• Information provided
---------------

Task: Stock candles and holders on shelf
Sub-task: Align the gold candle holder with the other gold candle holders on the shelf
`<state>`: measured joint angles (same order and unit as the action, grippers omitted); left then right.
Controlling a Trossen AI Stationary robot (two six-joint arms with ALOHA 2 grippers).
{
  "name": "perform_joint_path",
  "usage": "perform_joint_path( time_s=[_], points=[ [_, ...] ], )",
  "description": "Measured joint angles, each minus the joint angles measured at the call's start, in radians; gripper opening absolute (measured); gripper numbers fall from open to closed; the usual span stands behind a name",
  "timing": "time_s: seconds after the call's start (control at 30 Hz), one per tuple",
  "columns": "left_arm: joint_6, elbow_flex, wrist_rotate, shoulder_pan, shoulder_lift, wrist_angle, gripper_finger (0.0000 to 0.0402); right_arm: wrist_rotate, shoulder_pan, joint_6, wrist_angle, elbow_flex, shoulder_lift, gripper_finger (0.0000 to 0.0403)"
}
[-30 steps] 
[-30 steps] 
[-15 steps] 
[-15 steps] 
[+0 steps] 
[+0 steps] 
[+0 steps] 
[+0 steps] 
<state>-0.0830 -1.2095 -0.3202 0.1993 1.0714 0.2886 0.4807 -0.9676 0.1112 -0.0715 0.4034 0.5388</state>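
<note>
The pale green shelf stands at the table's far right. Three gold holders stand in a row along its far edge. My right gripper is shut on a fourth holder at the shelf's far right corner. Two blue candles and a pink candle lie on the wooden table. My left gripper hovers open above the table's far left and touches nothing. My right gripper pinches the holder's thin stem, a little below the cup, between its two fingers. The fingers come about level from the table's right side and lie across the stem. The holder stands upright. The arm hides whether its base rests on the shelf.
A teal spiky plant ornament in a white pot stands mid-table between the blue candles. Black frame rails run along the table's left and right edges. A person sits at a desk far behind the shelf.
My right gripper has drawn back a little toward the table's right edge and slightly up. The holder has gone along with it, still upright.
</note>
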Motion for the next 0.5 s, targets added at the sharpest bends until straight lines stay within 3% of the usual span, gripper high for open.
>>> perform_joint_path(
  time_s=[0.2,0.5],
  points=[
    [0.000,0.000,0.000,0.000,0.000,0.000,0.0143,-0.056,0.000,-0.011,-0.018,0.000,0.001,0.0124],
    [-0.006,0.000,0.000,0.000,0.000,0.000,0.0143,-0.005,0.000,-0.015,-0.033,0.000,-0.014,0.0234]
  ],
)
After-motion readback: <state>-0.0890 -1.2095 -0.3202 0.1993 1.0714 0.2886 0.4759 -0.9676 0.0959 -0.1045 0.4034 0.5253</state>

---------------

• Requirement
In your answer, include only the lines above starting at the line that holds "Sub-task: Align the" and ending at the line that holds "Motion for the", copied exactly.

• Solution for this task
Sub-task: Align the gold candle holder with the other gold candle holders on the shelf
`<state>`: measured joint angles (same order and unit as the action, grippers omitted); left then right.
Controlling a Trossen AI Stationary robot (two six-joint arms with ALOHA 2 grippers).
{
  "name": "perform_joint_path",
  "usage": "perform_joint_path( time_s=[_], points=[ [_, ...] ], )",
  "description": "Measured joint angles, each minus the joint angles measured at the call's start, in radians; gripper opening absolute (measured); gripper numbers fall from open to closed; the usual span stands behind a name",
  "timing": "time_s: seconds after the call's start (control at 30 Hz), one per tuple",
  "columns": "left_arm: joint_6, elbow_flex, wrist_rotate, shoulder_pan, shoulder_lift, wrist_angle, gripper_finger (0.0000 to 0.0402); right_arm: wrist_rotate, shoulder_pan, joint_6, wrist_angle, elbow_flex, shoulder_lift, gripper_finger (0.0000 to 0.0403)"
}
[-30 steps] 
[-30 steps] 
[-15 steps] 
[-15 steps] 
[+0 steps] 
[+0 steps] 
[+0 steps] 
[+0 steps] 
<state>-0.0830 -1.2095 -0.3202 0.1993 1.0714 0.2886 0.4807 -0.9676 0.1112 -0.0715 0.4034 0.5388</state>
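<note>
The pale green shelf stands at the table's far right. Three gold holders stand in a row along its far edge. My right gripper is shut on a fourth holder at the shelf's far right corner. Two blue candles and a pink candle lie on the wooden table. My left gripper hovers open above the table's far left and touches nothing. My right gripper pinches the holder's thin stem, a little below the cup, between its two fingers. The fingers come about level from the table's right side and lie across the stem. The holder stands upright. The arm hides whether its base rests on the shelf.
A teal spiky plant ornament in a white pot stands mid-table between the blue candles. Black frame rails run along the table's left and right edges. A person sits at a desk far behind the shelf.
My right gripper has drawn back a little toward the table's right edge and slightly up. The holder has gone along with it, still upright.
</note>
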Motion for the next 0.5 s, targets added at the sharpest bends until straight lines stay within 3% of the usual span, gripper high for open.

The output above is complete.